**Your assignment**
Copy out each line of the data that contains "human".

(Excerpts from a dataset)

+ + + + +

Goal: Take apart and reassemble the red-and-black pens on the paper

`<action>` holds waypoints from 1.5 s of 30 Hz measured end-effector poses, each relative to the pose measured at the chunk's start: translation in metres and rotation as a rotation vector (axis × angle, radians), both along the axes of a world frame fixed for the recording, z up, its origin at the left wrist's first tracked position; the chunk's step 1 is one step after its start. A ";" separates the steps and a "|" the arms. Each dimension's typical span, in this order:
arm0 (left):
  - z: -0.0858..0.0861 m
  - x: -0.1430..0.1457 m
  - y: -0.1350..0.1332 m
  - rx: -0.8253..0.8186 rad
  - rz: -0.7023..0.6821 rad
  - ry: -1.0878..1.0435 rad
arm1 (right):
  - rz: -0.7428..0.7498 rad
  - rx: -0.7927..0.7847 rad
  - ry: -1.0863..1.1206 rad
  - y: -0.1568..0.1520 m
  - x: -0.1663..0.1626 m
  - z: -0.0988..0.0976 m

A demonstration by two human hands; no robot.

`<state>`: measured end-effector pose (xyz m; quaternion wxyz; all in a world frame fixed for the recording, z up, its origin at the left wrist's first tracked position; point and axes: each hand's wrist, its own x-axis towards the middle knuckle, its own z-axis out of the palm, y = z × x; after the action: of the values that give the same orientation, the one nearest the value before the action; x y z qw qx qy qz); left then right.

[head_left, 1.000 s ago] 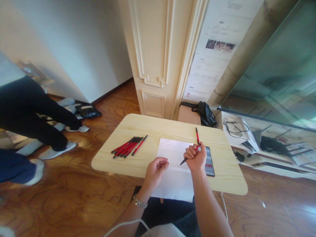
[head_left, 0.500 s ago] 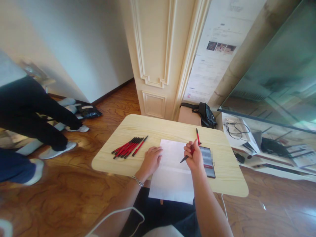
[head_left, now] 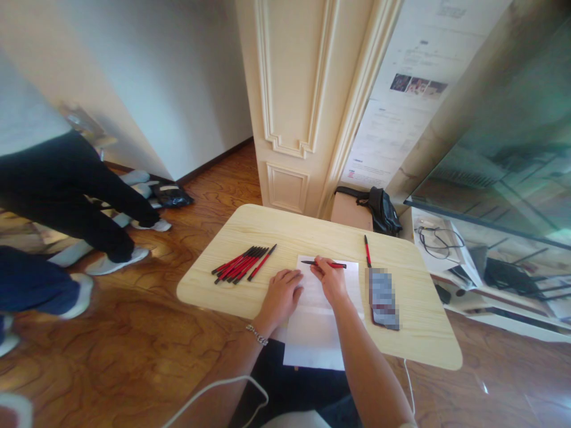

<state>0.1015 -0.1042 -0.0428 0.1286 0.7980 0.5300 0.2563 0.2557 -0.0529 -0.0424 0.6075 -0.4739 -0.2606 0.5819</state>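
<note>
Pen (head_left: 338, 266) in my right hand (head_left: 331, 281): red barrel, black ends. Bunched pens (head_left: 239, 265) on my left, same red and black; likewise the lone pen (head_left: 368, 252) on my right. My paper (head_left: 314, 339): white, greyish where shaded. Bench (head_left: 307, 230): pale yellow, fine streaky wood grain. My bracelet (head_left: 257, 335): silver. Floor (head_left: 178, 351): reddish brown, dark wavy grain. Door panel (head_left: 289, 89): cream. Bag (head_left: 384, 213): black; box (head_left: 351, 212) beside it, pinkish beige. Nearby person's trousers (head_left: 96, 178): black; shoes (head_left: 121, 262) white.
</note>
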 end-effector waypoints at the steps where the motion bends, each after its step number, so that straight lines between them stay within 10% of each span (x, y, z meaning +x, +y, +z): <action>1: 0.000 0.000 0.000 -0.001 -0.004 -0.006 | -0.005 0.035 -0.053 0.001 -0.002 -0.003; 18: 0.000 -0.003 0.001 -0.014 -0.010 -0.073 | 0.072 0.086 -0.732 0.005 -0.013 -0.008; 33: 0.001 -0.002 0.001 -0.024 -0.005 -0.087 | 0.123 0.073 -0.874 0.004 -0.014 -0.006; 45: 0.002 -0.002 0.000 -0.023 0.010 -0.100 | 0.007 0.053 -0.098 0.004 0.006 0.001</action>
<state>0.0996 -0.1038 -0.0408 0.1627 0.7801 0.5298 0.2903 0.2620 -0.0487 -0.0418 0.6042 -0.4844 -0.3070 0.5531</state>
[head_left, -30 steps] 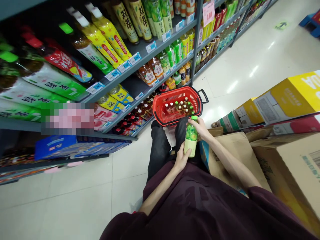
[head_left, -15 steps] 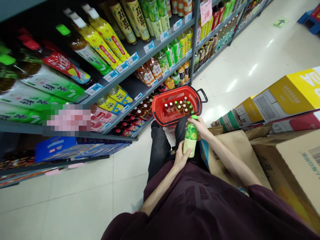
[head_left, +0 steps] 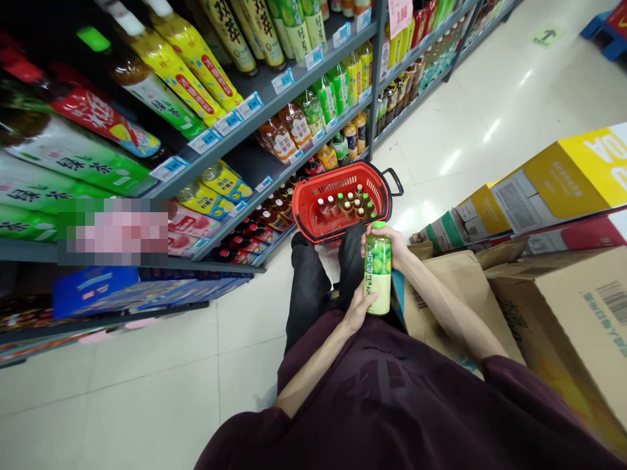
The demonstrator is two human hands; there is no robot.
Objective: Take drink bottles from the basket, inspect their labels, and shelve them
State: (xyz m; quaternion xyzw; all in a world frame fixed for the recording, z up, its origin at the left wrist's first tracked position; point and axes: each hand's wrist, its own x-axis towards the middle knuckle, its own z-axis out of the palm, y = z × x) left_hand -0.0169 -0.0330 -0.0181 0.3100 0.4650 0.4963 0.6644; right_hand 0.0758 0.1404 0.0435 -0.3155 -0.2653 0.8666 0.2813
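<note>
While fingers of the left hand (head_left: 358,309) hold the lower part of a green-capped plastic bottle with green-and-cream label (head_left: 380,273), fingers of the right hand (head_left: 394,245) hold its top. Bottle's between torso and red slotted plastic basket (head_left: 306,214).

Cartons (head_left: 467,281) crowd the right of the bottle (head_left: 379,277), shelving (head_left: 247,163) the left of the basket (head_left: 307,207), whose top lies open.

Pale tiled floor (head_left: 161,391), glossy with light streaks (head_left: 491,130); grey shelving (head_left: 268,102) along left; arrow marker (head_left: 547,37) beyond
</note>
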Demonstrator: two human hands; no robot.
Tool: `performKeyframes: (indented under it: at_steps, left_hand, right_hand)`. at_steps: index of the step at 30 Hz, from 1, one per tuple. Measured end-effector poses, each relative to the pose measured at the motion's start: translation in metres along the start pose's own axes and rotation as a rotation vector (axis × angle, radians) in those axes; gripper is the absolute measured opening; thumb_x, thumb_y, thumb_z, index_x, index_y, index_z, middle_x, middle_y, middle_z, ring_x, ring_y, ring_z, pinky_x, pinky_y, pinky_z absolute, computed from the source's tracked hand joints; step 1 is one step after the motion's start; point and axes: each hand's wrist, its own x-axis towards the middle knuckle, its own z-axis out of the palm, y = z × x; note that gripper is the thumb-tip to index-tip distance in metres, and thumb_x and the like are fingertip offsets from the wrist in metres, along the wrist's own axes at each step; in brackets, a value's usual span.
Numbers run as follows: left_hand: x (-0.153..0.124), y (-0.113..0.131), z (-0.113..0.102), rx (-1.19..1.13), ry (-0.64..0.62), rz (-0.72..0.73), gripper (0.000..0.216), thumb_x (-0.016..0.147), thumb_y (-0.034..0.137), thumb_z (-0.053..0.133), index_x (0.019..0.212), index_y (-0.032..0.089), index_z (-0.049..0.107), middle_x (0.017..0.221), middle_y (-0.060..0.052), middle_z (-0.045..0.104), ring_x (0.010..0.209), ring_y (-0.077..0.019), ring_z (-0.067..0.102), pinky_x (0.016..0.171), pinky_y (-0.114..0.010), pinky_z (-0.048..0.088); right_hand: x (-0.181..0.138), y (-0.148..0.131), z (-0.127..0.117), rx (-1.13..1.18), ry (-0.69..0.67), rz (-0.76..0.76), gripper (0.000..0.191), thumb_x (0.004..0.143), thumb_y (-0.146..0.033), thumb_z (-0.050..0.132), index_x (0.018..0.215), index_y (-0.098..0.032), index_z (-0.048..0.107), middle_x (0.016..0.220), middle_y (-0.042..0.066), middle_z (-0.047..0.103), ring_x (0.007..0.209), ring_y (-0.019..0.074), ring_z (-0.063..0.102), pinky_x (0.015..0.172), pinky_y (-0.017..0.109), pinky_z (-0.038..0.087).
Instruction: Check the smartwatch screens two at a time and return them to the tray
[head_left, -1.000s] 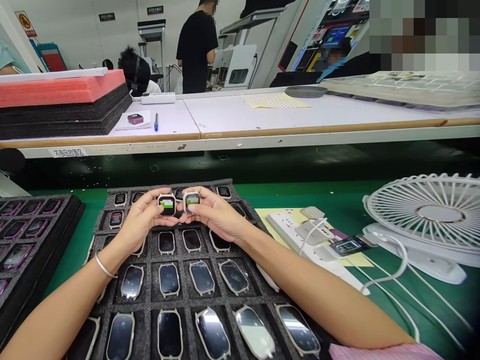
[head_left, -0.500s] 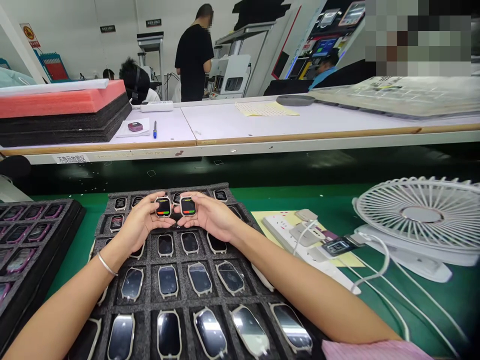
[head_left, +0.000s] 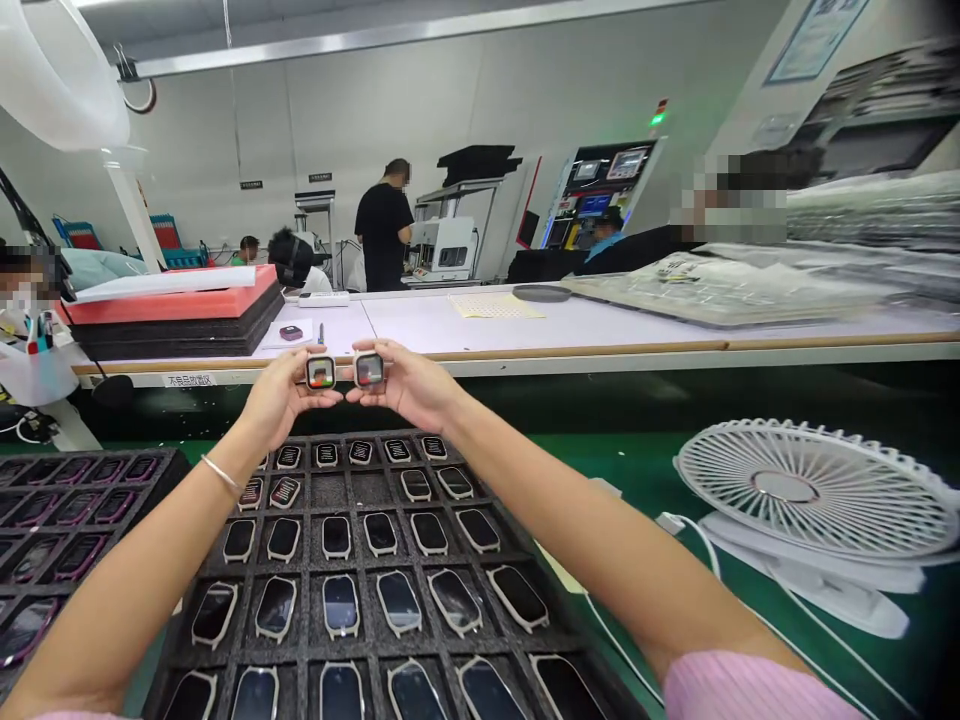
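My left hand (head_left: 283, 396) grips a smartwatch body (head_left: 320, 373) by its edges, its lit screen turned towards me. A second smartwatch body (head_left: 369, 371), light-framed and without a strap like the first, is pinched in my right hand (head_left: 409, 385). The two watches are side by side, a small gap apart, raised above the far end of a dark foam tray (head_left: 304, 610). Rows of similar watch bodies lie in the tray's compartments; two compartments in the second row from the back hold none. Several watches in the back rows show white text on their screens.
At the left lies another foam tray (head_left: 161, 468) with purple-framed watches. A white fan (head_left: 784, 490) and cables stand at the right. Behind runs a raised shelf (head_left: 480, 325) bearing red and black foam sheets (head_left: 180, 300). A person in black (head_left: 382, 225) stands further back.
Both hands have lifted the two watches up from just over the tray to the shelf's edge height. My view has tilted up, and the watch screens now look paler, with glare.
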Motion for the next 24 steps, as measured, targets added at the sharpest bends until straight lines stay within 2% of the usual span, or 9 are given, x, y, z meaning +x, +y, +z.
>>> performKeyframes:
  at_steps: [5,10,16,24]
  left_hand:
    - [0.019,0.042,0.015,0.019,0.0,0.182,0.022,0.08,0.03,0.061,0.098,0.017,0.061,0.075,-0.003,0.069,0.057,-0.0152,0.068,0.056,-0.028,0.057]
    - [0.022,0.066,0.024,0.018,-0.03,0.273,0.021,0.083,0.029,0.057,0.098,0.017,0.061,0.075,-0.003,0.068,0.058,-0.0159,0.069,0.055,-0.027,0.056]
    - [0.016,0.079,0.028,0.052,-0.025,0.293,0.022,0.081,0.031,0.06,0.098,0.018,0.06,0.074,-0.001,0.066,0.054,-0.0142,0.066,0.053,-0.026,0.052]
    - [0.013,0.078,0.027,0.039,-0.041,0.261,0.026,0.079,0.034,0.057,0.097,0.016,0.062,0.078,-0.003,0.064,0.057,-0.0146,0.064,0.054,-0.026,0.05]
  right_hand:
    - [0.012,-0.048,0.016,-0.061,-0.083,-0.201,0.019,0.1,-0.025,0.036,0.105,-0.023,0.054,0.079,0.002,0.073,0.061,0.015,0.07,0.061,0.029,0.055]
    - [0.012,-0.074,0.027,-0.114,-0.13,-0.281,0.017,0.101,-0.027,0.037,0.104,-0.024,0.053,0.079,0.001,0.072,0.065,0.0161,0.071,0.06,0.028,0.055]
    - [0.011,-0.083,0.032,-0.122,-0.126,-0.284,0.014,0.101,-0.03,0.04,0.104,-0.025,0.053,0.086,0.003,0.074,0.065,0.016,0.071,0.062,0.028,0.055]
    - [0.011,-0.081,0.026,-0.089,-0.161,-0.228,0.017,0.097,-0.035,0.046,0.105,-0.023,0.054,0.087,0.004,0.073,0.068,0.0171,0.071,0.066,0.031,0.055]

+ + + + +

**Answer to the problem**
A demonstration by two human hands; no robot.
The demonstrator is two human hands; there is no robot.
Demonstrator: two human hands; no robot.

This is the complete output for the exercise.